Now for the blue wool.
I, too, have been told by some old-timers that blue is a colour that drives coho nuts. Well, in my experience, that is a bunch of codswallop, an urban myth, a load of crapola. I have found that any colour of wool not relatively close to the colour of real salmon eggs drifting downstream is essentially inefficient. While white, pink, peach, orange and red wool in all their shades produce very well, unrelated colours such as green, blue, brown or purple do nothing. Sure enough, you will catch coho regardless of colour if your leader is long enough to line the fish, but don't credit the wool for that.
Using wool is the closest to 'matching the hatch' in gear fishing for salmon in rivers. We must remember that salmon don't actively feed in fresh water, so their bites are essentially out of aggression, trying to destroy competitors' eggs. You figure what species of salmon/trout is in the system, what size their eggs are, how long have those eggs been in the water, would the eggs still be translucent or milky...and based on that you pick your wool colour and size of the tuft. If your tuft is bigger than your pinky finger nail, you are not imitating a trout/salmon egg. Of course, you can always cut it so that it imitates shrimp or krill, but I have had little success this way and it is an entirely different ball game.
To make a long story short: I have yet to catch a coho with blue wool, while I lost count of the coho and other salmon caught with peach or orange wool.

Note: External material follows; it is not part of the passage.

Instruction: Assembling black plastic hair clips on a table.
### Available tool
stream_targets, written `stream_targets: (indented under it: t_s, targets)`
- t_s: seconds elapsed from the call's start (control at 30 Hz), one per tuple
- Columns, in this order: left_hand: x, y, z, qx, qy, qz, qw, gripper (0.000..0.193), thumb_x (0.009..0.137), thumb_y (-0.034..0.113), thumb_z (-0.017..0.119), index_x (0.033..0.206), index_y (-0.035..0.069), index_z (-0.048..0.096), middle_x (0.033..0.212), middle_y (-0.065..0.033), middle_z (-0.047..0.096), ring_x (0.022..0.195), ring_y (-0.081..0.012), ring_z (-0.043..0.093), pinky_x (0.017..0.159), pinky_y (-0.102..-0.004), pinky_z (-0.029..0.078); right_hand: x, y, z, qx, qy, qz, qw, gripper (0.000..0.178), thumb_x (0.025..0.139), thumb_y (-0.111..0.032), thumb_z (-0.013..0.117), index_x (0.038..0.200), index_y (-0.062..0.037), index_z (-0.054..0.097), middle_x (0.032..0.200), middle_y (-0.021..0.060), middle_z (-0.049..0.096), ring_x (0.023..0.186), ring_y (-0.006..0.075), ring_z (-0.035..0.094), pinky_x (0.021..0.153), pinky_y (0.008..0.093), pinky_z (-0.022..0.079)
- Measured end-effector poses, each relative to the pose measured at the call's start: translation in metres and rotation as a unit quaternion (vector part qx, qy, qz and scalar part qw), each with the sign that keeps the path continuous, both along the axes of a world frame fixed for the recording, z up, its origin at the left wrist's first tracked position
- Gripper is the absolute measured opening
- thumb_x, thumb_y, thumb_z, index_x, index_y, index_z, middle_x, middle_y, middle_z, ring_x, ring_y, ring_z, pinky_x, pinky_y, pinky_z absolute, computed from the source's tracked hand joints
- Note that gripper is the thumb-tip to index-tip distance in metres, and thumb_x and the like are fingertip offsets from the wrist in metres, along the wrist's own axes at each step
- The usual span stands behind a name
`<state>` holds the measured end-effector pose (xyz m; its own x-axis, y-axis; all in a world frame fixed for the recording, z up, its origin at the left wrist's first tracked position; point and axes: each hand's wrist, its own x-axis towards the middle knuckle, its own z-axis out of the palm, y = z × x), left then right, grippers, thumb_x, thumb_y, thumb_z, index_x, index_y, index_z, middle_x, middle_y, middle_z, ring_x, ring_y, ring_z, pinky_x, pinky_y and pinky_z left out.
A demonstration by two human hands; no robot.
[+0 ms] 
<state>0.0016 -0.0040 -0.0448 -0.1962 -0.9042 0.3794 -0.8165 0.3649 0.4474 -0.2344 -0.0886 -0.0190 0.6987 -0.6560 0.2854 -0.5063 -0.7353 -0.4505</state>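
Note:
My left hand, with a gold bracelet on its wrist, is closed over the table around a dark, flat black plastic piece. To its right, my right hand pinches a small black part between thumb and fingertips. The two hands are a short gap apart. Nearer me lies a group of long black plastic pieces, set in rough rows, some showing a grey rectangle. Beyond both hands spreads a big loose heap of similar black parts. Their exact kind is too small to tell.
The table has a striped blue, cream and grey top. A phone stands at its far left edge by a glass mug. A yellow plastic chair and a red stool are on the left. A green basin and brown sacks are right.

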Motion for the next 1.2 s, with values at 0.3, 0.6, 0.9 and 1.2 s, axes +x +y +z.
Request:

Don't let this deter you though. Maybe getting a coho to bite blue wool is the holy grail of wool fishing. Who knows? Shortfloating wool is certainly a productive method, but it takes a while to master it. The takes can be very subtle and often go undetected if your line tension is not perfect (tight enough to feel even the slightest takes, but not too tight to make the wool (egg imitation) drift unnaturally.
Now if all of the above seems too daunting, stick to cured roe. It's easy, efficient and forgiving, and by far the best method to use to introduce newbies and kids to salmon fishing.
As long as you don't mind the stinky mess on your fingers and tackle.
Tight lines.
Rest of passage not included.